Required work » Beneath this line are entries. Copy the range from the line with "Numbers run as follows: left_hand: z" to the line with "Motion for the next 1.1", ends included, exactly; leave pictures out.

─── Data shown ───

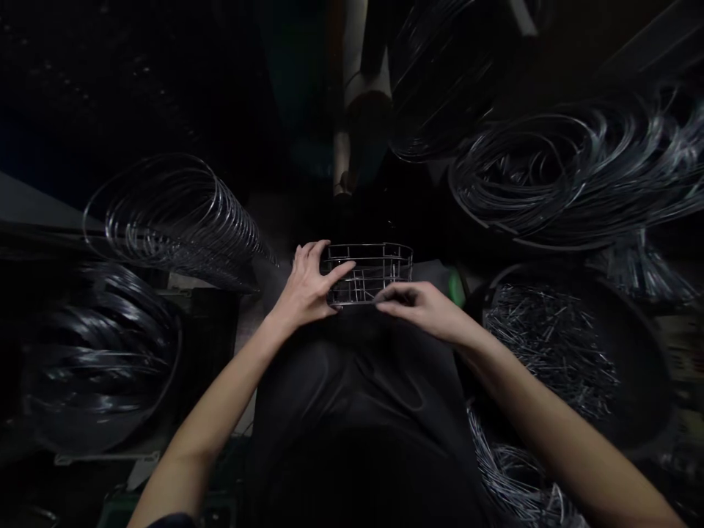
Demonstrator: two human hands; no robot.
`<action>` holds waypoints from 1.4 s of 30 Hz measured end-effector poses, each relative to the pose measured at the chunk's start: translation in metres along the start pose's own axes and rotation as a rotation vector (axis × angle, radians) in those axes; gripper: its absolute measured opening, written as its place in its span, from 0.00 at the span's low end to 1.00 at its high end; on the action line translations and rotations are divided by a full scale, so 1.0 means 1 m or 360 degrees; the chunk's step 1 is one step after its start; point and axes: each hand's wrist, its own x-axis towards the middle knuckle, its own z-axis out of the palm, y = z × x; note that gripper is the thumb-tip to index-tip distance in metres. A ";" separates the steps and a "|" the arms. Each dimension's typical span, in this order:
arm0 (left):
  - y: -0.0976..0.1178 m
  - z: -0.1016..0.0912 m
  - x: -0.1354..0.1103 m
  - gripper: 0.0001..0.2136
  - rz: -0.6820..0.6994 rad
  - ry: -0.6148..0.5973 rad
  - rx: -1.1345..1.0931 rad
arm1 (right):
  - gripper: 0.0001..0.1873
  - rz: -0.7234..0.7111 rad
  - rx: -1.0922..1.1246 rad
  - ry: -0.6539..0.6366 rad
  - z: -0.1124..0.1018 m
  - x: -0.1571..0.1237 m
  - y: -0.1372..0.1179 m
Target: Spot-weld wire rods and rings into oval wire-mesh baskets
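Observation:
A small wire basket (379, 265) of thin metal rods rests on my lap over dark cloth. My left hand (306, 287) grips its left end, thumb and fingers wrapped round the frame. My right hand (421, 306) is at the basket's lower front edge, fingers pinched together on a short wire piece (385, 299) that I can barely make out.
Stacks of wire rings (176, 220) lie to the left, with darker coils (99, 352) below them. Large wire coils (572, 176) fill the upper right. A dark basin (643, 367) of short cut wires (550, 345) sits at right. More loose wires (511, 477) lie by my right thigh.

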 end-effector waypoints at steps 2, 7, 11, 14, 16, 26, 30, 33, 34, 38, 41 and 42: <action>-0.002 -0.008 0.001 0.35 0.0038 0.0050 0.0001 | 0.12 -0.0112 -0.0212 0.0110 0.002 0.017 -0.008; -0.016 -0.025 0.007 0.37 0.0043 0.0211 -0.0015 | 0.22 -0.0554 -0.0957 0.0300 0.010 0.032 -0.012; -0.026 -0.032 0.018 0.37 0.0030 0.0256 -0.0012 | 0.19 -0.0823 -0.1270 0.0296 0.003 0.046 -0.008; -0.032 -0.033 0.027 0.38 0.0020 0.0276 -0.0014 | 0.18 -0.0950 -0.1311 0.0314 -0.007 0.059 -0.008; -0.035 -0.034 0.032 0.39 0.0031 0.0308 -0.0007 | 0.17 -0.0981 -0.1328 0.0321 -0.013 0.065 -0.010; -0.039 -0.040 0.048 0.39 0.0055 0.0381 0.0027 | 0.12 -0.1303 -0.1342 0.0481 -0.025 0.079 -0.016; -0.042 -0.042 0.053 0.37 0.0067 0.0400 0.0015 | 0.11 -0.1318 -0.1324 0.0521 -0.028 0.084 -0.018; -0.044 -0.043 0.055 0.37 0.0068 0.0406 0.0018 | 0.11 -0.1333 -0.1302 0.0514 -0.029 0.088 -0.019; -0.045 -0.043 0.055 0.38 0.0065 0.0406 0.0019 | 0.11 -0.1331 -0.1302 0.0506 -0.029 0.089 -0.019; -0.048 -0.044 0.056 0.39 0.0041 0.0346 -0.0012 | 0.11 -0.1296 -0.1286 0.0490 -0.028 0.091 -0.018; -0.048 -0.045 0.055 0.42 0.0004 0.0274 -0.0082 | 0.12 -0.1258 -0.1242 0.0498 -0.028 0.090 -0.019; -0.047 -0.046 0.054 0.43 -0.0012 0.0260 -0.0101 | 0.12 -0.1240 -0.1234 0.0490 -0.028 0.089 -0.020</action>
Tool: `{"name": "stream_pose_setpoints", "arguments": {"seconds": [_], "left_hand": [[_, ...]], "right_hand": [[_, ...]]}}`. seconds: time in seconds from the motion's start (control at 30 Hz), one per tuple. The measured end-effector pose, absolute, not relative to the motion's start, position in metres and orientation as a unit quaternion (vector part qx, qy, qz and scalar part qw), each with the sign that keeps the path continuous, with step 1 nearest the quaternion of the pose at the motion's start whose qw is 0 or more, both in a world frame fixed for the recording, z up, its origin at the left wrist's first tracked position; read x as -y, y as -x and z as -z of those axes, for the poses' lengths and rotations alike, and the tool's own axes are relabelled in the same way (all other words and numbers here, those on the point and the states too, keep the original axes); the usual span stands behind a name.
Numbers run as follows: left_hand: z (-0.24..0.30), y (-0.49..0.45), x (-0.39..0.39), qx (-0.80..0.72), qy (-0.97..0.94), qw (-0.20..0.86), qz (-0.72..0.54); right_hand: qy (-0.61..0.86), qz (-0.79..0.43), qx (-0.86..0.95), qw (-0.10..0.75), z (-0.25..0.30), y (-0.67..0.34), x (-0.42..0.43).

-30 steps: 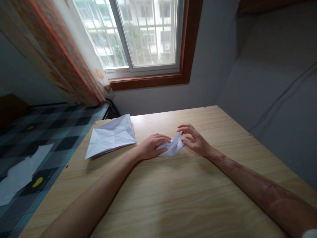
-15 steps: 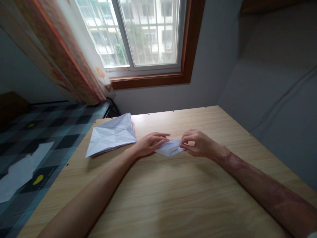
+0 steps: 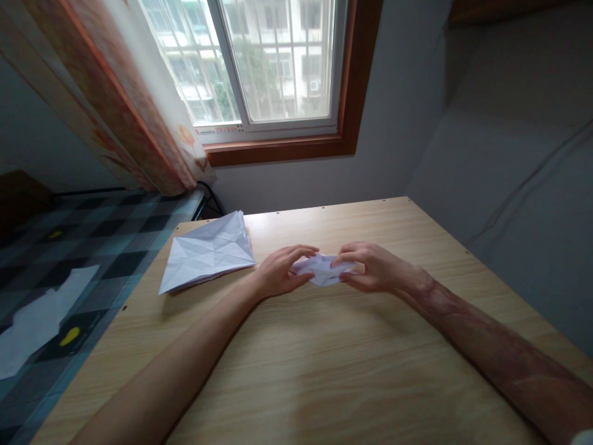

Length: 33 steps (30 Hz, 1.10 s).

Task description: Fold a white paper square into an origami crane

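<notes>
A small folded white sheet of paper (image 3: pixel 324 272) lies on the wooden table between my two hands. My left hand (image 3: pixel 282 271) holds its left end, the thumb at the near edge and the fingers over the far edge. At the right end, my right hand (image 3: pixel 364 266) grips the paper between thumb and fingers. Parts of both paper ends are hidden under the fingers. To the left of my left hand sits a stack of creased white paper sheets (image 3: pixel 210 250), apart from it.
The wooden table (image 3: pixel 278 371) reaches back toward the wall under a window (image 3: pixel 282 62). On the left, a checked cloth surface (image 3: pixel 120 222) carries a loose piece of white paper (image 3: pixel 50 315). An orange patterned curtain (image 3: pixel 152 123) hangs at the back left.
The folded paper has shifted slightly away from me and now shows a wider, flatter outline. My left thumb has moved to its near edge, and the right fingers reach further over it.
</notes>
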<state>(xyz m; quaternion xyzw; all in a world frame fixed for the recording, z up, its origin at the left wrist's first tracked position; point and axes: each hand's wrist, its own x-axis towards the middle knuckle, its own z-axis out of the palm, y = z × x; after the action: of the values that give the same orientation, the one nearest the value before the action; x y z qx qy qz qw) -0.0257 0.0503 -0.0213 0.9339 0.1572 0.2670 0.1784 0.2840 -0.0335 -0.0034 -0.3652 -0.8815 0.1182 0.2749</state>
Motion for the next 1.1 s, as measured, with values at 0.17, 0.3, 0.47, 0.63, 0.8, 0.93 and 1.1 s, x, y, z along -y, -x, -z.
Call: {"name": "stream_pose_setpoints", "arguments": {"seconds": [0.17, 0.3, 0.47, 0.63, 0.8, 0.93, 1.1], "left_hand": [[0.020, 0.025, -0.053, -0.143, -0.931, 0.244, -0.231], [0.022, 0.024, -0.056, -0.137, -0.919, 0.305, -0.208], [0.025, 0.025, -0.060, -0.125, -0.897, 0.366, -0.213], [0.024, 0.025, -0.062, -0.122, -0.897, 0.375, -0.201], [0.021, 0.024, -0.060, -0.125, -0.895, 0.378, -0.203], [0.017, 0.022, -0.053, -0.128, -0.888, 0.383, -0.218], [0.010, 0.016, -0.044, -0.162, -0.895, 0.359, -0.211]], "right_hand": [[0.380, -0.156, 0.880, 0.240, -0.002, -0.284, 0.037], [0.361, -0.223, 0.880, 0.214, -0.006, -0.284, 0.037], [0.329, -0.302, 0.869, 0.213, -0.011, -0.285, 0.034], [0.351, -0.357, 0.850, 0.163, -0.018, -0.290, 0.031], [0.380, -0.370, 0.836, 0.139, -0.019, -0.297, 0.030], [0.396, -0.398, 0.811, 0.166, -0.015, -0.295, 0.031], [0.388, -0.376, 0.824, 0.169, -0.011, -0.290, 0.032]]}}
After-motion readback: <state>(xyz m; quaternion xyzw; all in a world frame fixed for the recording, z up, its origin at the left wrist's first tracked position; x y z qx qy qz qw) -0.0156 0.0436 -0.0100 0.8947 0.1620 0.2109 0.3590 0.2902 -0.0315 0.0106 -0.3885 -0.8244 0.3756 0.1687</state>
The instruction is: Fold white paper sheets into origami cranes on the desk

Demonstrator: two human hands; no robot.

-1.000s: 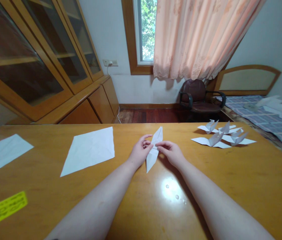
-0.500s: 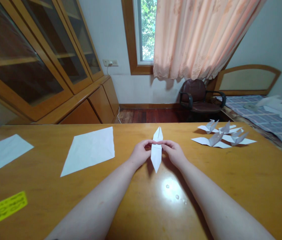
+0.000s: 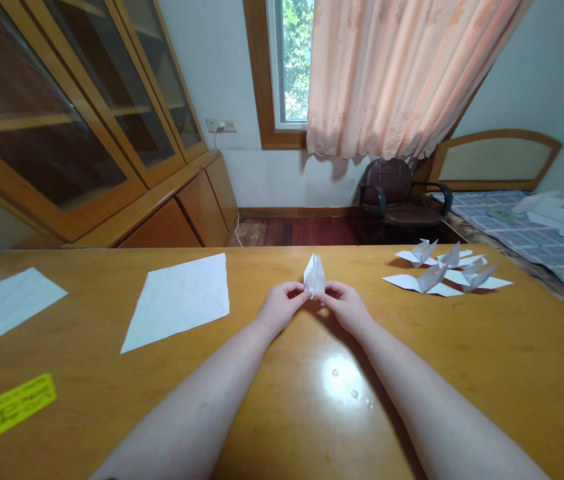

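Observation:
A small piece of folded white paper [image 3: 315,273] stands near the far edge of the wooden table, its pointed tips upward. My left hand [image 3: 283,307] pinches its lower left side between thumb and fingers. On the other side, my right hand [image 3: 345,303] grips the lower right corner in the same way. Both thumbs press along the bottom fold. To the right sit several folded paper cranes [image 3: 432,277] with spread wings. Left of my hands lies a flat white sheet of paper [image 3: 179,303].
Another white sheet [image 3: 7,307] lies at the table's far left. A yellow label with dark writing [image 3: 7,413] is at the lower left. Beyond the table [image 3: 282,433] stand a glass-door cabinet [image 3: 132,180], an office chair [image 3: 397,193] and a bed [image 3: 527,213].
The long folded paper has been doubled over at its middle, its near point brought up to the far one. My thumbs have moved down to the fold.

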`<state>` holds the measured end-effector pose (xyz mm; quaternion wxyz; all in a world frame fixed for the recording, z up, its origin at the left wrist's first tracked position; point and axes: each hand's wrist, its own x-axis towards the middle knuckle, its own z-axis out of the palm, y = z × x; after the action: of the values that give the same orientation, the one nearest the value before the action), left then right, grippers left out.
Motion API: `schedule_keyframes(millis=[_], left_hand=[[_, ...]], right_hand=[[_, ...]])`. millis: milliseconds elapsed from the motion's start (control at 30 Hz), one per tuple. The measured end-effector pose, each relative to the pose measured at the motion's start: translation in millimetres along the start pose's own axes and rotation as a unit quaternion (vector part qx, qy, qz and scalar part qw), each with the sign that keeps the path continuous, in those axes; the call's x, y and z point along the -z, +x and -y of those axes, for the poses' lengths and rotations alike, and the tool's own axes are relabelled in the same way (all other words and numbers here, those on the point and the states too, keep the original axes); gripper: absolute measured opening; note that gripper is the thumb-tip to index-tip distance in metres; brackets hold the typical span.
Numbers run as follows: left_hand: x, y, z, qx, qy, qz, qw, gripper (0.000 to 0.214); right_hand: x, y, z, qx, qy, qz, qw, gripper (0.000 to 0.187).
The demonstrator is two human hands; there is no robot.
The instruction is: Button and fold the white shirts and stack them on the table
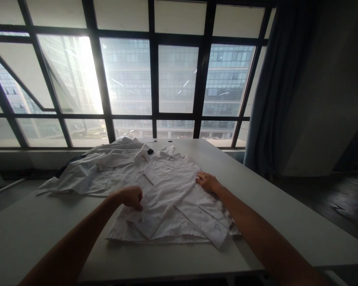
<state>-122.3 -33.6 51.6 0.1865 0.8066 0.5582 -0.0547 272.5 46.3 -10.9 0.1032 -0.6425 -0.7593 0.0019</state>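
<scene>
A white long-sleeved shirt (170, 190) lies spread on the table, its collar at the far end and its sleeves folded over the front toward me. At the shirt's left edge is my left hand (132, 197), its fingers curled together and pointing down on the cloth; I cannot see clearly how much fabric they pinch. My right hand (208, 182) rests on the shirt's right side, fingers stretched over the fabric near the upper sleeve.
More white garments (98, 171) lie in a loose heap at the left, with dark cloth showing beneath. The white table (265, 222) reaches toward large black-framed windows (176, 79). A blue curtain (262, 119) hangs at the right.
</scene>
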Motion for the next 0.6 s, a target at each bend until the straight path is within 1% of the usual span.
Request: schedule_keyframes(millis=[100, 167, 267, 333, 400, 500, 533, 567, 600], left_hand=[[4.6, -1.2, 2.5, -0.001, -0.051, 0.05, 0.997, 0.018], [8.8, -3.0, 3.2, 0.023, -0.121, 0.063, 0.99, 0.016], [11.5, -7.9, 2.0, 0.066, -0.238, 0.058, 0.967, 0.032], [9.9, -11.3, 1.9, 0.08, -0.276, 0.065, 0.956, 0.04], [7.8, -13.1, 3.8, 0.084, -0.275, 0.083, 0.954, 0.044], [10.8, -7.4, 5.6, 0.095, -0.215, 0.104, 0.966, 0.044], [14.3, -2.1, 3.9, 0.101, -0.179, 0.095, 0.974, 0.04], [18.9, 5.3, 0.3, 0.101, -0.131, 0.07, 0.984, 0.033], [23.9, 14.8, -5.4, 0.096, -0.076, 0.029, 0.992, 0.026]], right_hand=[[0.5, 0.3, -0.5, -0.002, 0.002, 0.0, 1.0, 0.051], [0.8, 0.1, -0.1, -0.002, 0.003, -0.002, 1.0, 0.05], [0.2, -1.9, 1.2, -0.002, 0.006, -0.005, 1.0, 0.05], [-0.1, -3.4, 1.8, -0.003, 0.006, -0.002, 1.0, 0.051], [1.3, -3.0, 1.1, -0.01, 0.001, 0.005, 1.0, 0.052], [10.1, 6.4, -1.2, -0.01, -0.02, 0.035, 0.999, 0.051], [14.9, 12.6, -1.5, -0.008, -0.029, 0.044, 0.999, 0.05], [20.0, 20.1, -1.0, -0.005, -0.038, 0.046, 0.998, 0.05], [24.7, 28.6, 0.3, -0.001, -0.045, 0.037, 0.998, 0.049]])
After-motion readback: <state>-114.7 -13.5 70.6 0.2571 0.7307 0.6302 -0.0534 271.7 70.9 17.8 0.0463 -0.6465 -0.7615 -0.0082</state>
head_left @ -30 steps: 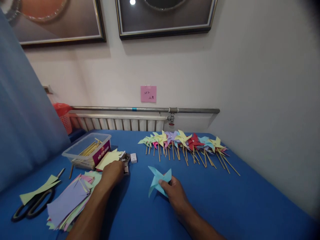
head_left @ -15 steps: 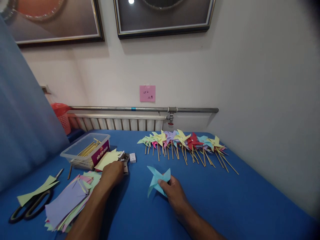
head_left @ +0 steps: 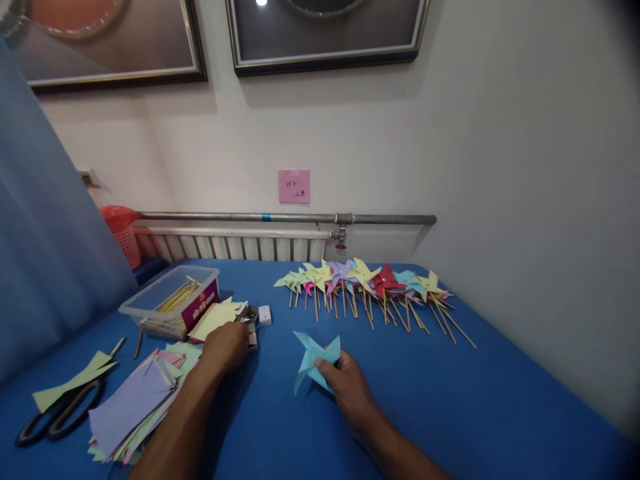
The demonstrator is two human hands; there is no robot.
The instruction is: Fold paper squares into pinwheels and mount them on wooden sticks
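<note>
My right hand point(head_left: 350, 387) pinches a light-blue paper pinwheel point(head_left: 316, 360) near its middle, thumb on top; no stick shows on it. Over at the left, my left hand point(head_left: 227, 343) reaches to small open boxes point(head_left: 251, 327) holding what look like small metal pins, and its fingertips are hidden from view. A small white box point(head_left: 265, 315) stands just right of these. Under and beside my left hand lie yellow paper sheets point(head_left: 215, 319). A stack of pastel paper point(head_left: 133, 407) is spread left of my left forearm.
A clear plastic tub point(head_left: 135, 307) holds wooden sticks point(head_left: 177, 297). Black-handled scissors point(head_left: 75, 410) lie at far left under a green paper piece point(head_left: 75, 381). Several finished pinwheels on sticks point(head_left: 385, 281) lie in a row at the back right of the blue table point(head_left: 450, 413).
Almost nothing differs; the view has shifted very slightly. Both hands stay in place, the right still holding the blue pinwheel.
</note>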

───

Response box »
Numbers run as follows: left_hand: z (-0.24..0.30), y (-0.49..0.45), x (-0.39..0.39), qx (-0.80..0.72), qy (-0.97..0.94), qw (-0.20..0.86), qz (-0.72..0.54); right_hand: qy (-0.61..0.86), qz (-0.79..0.43), qx (-0.86..0.95), qw (-0.10..0.75), z (-0.25..0.30), y (-0.67..0.34), x (-0.42..0.43).

-30 steps: 
-15 steps: 
+0 steps: 

Length: 33 steps (30 Hz, 1.10 s).

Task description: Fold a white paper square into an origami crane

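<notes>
A small folded white sheet of paper (image 3: pixel 324 272) lies on the wooden table between my two hands. My left hand (image 3: pixel 282 271) holds its left end, the thumb at the near edge and the fingers over the far edge. At the right end, my right hand (image 3: pixel 364 266) grips the paper between thumb and fingers. Parts of both paper ends are hidden under the fingers. To the left of my left hand sits a stack of creased white paper sheets (image 3: pixel 210 250), apart from it.
The wooden table (image 3: pixel 278 371) reaches back toward the wall under a window (image 3: pixel 282 62). On the left, a checked cloth surface (image 3: pixel 120 222) carries a loose piece of white paper (image 3: pixel 50 315). An orange patterned curtain (image 3: pixel 152 123) hangs at the back left.
The folded paper has shifted slightly away from me and now shows a wider, flatter outline. My left thumb has moved to its near edge, and the right fingers reach further over it.
</notes>
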<state>(xyz m; quaternion xyzw; all in a world frame fixed for the recording, z up, its origin at the left wrist's first tracked position; point and axes: each hand's wrist, its own x-axis towards the middle knuckle, its own z-axis out of the palm, y = z × x; after the action: of the values that give the same orientation, the one nearest the value before the action; x y z qx qy qz qw) -0.0257 0.0503 -0.0213 0.9339 0.1572 0.2670 0.1784 0.2840 -0.0335 -0.0034 -0.3652 -0.8815 0.1182 0.2749</state>
Motion for the next 1.1 s, as measured, with values at 0.17, 0.3, 0.47, 0.63, 0.8, 0.93 and 1.1 s, x, y, z along -y, -x, -z.

This answer leaves nothing further to address.